I noticed my Burt's Bees hand lotion had a "certified natural products association" seal. So I looked it up. I haven't really had the time to read into it thoroughly, but I guess these are some of the people that decide what's' "natural".

A link to their site
http://www.npainfo.org/

Susan Barclay-Nichols said...

There doesn't seem to be information on why some companies are approved while others aren't. And I couldn't find an ingredient list. I would disagree that this group has any real say into what we think of as natural products in a meaningful way when you're the first to mention them! But thanks for the link.

Sally said...

I saw a funny one the other day that was labelled 'natural' and said "phenoxyethanol - derived from green tea" and then went on to list the benefits of green tea in their product description!!! Frustrating!

Heela said...

I tried to find something that was natural as possible for a baby shower and I ended up buying California Baby products. It fit the bill as far as I am concerned, but I thought their use of essential oils for babies was sketch.
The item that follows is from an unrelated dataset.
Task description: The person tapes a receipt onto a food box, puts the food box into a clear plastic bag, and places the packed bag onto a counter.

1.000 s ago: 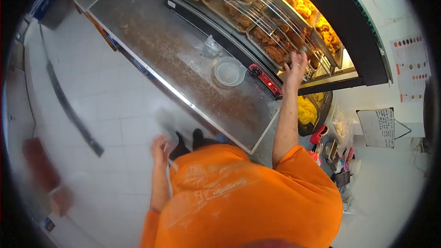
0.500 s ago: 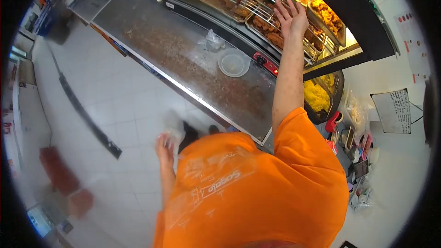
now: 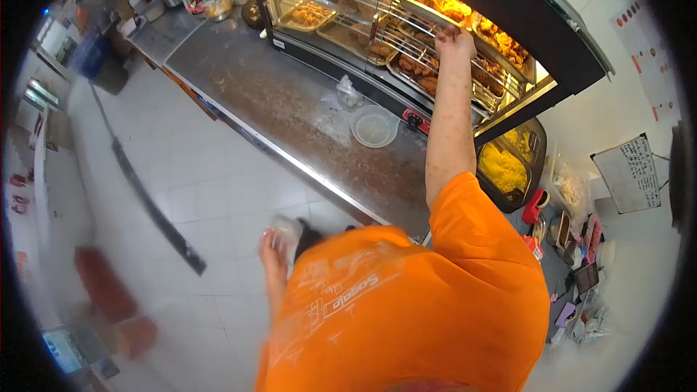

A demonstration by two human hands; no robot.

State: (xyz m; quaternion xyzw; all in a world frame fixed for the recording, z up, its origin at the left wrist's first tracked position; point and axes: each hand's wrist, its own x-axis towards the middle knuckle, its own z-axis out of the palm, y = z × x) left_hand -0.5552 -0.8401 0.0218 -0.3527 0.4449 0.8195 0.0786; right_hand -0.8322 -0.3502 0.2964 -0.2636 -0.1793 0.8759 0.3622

Susan Barclay-Nichols said...

Hi Sally. Ha! That's what I'm talking about!

Hi Heela! I wouldn't trust a company that states, "California Baby specializes in natural, non-chemical, aromatherapy skin, hair, bath and suncare products." Eek! They do a lot of that "derived from" stuff, and the only difference between their lists and other, non-organic companies' lists is that they do all the "sourced from..." stuff.

If these products are so much better than regular ones, why all the deceptive practices? Sigh...

Brandi Yates said...

You make this so much easier to understand. It is amazing that most of these products have the same surfactants you teach. I just dont understand how they can put all of the extracts and botanical ingredients in their products when some of them only cost $3 like Suave. Im guessing it is a very tiny amount. I cannot believe I am now able to read these labels!